**TASK TO CARRY OUT:** Search term "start": copy each line of the data containing it.

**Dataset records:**
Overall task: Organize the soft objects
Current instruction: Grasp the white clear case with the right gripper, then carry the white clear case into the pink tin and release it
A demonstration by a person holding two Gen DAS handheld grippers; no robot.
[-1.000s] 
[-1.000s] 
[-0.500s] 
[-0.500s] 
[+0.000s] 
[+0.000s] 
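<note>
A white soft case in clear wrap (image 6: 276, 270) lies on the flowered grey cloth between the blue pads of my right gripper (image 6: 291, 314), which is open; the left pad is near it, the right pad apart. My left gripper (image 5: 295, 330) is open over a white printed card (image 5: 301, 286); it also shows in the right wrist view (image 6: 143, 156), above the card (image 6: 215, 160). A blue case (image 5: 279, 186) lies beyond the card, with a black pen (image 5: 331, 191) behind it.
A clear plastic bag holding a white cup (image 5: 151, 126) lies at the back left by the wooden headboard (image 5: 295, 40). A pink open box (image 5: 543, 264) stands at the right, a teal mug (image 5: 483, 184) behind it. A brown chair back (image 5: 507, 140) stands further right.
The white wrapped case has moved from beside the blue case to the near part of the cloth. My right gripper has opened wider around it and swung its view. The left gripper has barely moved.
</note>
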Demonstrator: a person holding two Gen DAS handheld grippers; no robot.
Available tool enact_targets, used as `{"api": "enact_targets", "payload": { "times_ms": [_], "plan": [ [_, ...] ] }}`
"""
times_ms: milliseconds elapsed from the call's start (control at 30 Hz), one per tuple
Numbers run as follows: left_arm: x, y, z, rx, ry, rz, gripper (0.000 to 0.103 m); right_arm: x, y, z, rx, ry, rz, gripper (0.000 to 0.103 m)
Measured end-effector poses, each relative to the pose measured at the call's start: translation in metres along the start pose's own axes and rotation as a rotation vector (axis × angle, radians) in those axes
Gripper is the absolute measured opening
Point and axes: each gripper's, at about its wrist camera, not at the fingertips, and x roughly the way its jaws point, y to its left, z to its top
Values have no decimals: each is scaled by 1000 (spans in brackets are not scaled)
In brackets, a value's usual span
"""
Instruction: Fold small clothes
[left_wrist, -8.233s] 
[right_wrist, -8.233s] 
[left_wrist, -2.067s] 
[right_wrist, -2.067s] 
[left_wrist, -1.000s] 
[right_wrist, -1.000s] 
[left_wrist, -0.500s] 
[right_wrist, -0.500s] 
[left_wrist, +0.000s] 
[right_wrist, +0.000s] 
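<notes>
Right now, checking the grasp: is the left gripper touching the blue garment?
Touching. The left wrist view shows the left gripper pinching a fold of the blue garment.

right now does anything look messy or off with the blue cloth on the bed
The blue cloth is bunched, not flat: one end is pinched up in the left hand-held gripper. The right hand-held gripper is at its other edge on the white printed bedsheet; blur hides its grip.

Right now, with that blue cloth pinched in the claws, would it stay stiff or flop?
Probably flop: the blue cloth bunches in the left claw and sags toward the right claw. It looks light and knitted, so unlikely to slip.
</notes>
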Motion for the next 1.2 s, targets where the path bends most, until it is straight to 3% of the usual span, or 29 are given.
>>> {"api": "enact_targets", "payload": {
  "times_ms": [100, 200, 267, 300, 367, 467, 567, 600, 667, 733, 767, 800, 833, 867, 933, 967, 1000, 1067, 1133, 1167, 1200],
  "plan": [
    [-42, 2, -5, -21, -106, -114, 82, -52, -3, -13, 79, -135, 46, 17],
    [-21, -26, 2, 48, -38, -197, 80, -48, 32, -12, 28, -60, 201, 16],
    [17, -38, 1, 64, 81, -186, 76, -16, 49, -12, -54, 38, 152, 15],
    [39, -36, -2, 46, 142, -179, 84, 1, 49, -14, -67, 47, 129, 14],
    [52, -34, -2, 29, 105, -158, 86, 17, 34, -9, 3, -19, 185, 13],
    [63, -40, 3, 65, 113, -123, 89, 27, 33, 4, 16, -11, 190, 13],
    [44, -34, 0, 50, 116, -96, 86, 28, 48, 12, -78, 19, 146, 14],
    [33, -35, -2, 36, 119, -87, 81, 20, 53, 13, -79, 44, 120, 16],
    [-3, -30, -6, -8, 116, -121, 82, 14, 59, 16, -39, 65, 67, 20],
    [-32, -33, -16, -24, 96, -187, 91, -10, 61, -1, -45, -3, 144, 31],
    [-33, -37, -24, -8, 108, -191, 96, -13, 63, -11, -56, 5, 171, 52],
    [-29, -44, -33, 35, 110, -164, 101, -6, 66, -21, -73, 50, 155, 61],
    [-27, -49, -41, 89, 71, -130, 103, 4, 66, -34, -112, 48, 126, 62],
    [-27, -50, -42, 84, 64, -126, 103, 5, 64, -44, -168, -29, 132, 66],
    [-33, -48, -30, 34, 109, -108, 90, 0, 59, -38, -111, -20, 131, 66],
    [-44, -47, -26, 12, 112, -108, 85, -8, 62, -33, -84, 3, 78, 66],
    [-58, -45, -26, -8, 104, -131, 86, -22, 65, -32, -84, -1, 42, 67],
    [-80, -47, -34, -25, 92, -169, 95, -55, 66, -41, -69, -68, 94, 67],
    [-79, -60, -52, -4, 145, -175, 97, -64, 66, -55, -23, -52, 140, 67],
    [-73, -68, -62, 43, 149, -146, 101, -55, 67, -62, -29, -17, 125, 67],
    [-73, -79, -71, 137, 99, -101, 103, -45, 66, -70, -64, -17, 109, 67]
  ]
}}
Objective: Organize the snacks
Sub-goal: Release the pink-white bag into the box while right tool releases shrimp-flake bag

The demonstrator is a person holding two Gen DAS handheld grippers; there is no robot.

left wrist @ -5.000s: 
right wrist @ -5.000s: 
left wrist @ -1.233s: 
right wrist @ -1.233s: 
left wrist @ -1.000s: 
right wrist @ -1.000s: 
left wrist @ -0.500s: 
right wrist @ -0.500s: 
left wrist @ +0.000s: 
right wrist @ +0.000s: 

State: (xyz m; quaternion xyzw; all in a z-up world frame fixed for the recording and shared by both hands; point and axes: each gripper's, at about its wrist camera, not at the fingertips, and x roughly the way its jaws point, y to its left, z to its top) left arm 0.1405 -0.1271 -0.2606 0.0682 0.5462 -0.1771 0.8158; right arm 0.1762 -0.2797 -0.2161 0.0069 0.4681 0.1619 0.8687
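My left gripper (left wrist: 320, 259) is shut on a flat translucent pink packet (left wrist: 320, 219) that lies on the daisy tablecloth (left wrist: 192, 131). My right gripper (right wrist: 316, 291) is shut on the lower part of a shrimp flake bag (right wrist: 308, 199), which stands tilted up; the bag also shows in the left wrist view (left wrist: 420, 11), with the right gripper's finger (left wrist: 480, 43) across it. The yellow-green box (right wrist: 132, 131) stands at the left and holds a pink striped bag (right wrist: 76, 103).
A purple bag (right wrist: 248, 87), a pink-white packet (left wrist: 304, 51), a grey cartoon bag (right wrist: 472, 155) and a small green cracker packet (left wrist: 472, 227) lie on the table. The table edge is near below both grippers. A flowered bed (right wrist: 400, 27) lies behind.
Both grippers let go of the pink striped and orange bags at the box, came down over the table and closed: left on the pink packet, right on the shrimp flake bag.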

**ANSWER FOR THE TASK:**
times_ms: milliseconds elapsed from the call's start (control at 30 Hz), one per tuple
Measured end-effector poses, each relative to the pose measured at the call's start: translation in metres along the start pose's own axes and rotation as a rotation vector (axis × angle, radians) in those axes

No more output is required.